Cadute in Ospedale: responsabilità della struttura
10/06/2013
Le cadute in ospedale, sia determinate da problemi strutturali che in conseguenza dell’omessa vigilanza del paziente, sono nel 92% dei casi prevedibili ed evitabili.
Le cadute rientrano tra gli eventi più frequenti nelle strutture sanitarie e possono determinare conseguenze immediate e tardive anche gravi fino a condurre, in alcuni casi, alla morte del paziente.
Nella Regione Lombardia la caduta si attesta come terza causa di risarcimento danni (v. Regione Lombardia Decreto n. 7295 del 22 luglio 2012 linee di indirizzo e requisiti minimi regionali per l’implementazione di un sistema per la prevenzione e la gestione del rischio caduta del paziente degente in ospedale o in RSA-RSD )
La Raccomandazione Ministeriale n. 13 per la prevenzione e la gestione della caduta del paziente nelle strutture sanitarie del novembre 2011 e s.m.i., stima che “circa il 14% delle cadute in ospedale sia classificabile come accidentale, ovvero possa essere determinato da fattori ambientali (es. scivolamento sul pavimento bagnato), l’8% come imprevedibile, considerate le condizioni fisiche del paziente (es. improvviso disturbo dell’equilibrio), e il 78% rientri tra le cadute prevedibili per fattori di rischio identificabili della persona (es. paziente disorientato, con difficoltà nella deambulazione)”.
Si rileva pertanto come nel 92% dei casi, le cadute siano determinate da problemi organizzativi per carenza strutturale o di “cattiva gestione“ del paziente da parte del personale sanitario.
Occorre predisporre interventi mirati alla riduzione dei fattori di rischio personali, con un’attenta valutazione e monitoraggio di ciascun paziente, ed ambientali.
La compressione del rischio da caduta del paziente in struttura sanitaria è un indicatore della qualità assistenziale.
La struttura e gli operatori dovranno quindi adottare le misure di valutazione sia degli ambienti, con predisposizione di interventi di messa in sicurezza delle aree rilevate a rischio di caduta (es. apponendo paletti antintrusori sulle scale, allarmi alle uscite di sicurezza, manutenendo pavimenti sconnessi ecc..), che intrinseci del paziente, identificando mediante scale di valutazione (es.

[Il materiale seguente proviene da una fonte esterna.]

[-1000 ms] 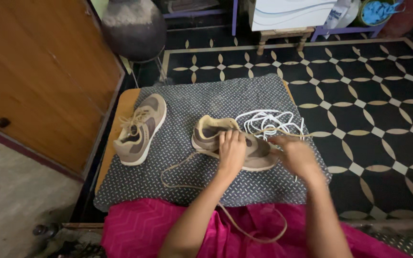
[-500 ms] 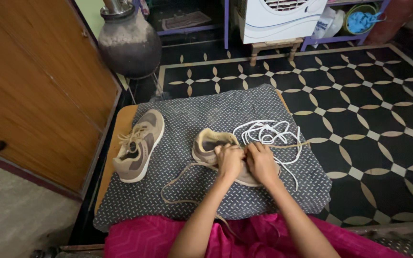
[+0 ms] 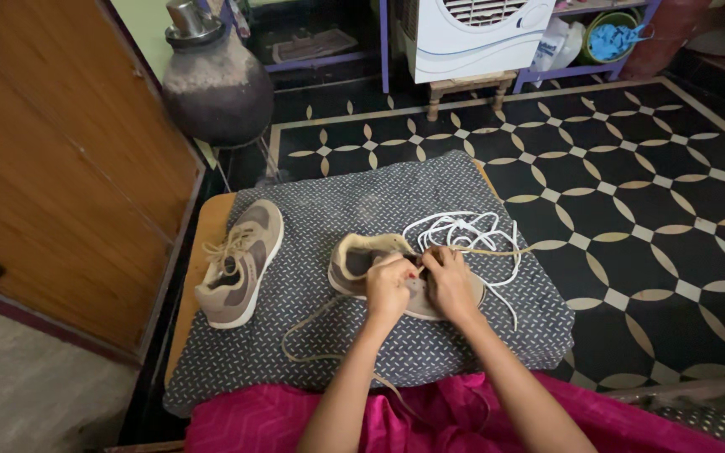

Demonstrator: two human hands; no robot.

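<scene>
Your left hand (image 3: pixel 389 288) and right hand (image 3: pixel 451 283) both pinch the tan lace (image 3: pixel 312 331) on the unlaced shoe (image 3: pixel 367 262), which sits mid-way on the dotted grey surface (image 3: pixel 312 222). The loose white lace (image 3: pixel 463 231) just beside it could tangle in. A white plastic bag (image 3: pixel 557 46) sits on the far shelf.

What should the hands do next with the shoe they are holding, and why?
Probably pull the tan lace through an eyelet. Both hands, left and right, pinch at the eyelets of the shoe, and much of that lace lies slack on the dotted cloth.
</scene>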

Scala Conley, Scala Morse, Scala Straatify…) i soggetti a potenziale rischio caduta ed attuando conseguentemente una pianificazione di interventi clinico-assistenziali atti a ridurne il rischio.
Solo con una pianificazione di attività, e quindi un’attività documentata, la struttura e gli operatori potranno fornire la prova che l’evento caduta, eventualmente successo, sia ascrivibile a quella categoria di eventi imprevedibili e non altrimenti contenibili.